Творческие замыслы Толстого, связанные с Оренбургским краем, например, роман «Декабристы», где прототипом главного героя должен был стать В.А. Перовский, остались в набросках, письмах, дневниках. На революционера Е.Е. Лазарева из оренбургского села Грачевки похож, как утверждает С.Л. Толстой, Набатов из «Воскресения».

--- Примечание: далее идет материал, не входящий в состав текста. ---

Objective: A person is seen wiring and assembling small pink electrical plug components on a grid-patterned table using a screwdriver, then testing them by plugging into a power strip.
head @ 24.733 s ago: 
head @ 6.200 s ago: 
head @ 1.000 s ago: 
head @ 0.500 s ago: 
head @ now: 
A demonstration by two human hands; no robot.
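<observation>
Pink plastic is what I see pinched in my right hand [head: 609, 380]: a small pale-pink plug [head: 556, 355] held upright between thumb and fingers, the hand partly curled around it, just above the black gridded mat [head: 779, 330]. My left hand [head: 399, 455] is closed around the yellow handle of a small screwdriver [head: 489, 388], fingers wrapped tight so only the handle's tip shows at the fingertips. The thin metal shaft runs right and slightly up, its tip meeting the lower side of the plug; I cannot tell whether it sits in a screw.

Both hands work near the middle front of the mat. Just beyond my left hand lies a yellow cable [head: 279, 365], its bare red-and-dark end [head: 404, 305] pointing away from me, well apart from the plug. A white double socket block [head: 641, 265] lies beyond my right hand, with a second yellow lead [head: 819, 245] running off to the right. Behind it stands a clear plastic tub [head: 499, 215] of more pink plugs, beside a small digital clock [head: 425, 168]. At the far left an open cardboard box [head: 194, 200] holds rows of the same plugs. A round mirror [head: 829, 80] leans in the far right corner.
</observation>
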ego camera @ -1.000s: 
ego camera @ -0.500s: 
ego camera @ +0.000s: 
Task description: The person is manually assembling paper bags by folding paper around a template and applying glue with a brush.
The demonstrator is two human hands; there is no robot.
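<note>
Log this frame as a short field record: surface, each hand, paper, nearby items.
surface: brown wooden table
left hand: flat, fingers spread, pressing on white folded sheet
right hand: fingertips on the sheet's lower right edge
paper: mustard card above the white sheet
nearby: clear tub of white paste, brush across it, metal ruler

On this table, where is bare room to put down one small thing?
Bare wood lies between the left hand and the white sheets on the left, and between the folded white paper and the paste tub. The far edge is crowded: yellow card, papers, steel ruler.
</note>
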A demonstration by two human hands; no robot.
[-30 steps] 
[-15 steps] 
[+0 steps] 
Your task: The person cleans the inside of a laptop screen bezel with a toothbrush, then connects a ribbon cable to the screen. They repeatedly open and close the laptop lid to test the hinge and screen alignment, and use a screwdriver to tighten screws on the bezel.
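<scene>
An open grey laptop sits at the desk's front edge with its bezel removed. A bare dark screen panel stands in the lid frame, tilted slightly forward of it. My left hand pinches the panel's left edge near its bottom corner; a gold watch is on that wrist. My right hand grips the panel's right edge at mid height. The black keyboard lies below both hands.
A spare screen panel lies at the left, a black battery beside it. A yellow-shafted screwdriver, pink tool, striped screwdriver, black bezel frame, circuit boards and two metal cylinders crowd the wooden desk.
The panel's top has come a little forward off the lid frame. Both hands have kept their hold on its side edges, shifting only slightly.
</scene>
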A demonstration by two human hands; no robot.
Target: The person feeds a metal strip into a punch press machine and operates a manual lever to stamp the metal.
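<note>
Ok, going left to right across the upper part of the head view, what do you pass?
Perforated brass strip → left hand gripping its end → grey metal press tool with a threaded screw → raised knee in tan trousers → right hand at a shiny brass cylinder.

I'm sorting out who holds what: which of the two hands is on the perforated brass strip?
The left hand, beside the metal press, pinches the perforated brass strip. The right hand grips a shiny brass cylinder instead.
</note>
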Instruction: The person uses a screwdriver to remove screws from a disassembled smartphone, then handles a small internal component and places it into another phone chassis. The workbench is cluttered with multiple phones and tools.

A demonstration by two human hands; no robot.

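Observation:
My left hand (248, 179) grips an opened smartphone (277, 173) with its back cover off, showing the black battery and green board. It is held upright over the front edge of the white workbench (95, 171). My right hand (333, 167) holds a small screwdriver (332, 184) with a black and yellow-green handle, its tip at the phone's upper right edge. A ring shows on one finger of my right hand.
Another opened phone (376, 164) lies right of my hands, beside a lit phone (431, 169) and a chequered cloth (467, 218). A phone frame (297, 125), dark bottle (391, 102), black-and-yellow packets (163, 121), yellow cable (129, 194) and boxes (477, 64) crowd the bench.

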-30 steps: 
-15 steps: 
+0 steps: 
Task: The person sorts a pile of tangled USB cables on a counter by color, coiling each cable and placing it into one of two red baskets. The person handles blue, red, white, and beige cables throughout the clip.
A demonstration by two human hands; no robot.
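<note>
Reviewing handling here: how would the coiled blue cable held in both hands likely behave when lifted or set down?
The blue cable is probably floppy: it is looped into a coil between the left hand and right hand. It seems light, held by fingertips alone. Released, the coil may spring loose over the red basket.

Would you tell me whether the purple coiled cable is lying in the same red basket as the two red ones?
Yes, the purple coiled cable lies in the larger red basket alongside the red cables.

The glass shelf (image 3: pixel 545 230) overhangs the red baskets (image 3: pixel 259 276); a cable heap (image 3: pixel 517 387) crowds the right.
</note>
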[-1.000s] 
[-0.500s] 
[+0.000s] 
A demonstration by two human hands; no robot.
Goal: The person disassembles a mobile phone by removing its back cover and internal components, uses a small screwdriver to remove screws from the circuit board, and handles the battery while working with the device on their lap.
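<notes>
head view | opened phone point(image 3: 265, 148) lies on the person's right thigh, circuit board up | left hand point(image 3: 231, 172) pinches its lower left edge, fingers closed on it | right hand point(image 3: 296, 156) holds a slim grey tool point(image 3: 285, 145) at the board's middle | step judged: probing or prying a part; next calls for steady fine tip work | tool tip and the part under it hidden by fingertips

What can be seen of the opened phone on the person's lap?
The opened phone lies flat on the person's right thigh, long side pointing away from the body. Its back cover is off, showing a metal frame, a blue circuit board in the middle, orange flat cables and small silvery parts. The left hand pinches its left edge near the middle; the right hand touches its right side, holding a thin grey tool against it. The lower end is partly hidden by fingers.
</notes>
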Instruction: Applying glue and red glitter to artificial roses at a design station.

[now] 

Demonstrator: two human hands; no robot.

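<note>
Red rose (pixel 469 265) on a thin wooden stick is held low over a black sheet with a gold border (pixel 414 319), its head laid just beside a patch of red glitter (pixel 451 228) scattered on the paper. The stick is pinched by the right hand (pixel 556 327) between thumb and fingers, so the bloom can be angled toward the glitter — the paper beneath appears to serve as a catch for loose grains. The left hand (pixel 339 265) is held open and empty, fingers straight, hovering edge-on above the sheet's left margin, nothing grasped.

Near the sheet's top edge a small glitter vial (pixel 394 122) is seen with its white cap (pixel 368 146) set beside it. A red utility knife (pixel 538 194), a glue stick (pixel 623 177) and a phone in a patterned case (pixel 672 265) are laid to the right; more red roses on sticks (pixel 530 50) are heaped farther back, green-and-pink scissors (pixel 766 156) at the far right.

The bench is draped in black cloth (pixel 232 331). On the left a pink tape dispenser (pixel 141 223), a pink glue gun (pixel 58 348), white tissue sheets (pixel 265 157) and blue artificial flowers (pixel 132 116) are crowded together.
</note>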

В письме Афанасию Фету Толстой делится одной из тайн своей мастерской: «Для того чтобы работать, нужно, чтобы выросли под ногами подмостки». В его степной – от горизонта до горизонта - лаборатории, где ничего не менялось со времен Геродота, мир представал лишь в эпических проявлениях. Возможно, здесь додумывал Толстой свою эстетику реализма, по которой «ценность писателя измерялась не тем, что он сделал для литературы, а тем, что он сделал для жизни». Истоки этой эстетики – в величайшем явлении отечественной литературы ХI века – «Слове о полку Игореве».
Творческую «несоизмеримость ни  с чем» писателя видели многие: «Толстой это слон, - говорил Тургенев; это Шекспир, Шекспир! – восклицал при чтении «Войны и мира» Флобер; я могу, - признавался Хемингуэй, - написать не хуже или лучше многих, но я был бы безумцем, если бы вздумал состязаться с Толстым».
Степные поездки Толстого в нетронутые просторы и «скифскую» простоту жизни, возможно, были необходимейшим творческим условием в нелёгкую пору создания «Казаков»,  «Войны и мира», «Воскресения», «Исповеди»… Отсюда понятнее это выплеснутое из глубины души: «Опять возрождаюсь к жизни…», звучащее как «опять возвращаюсь к творчеству».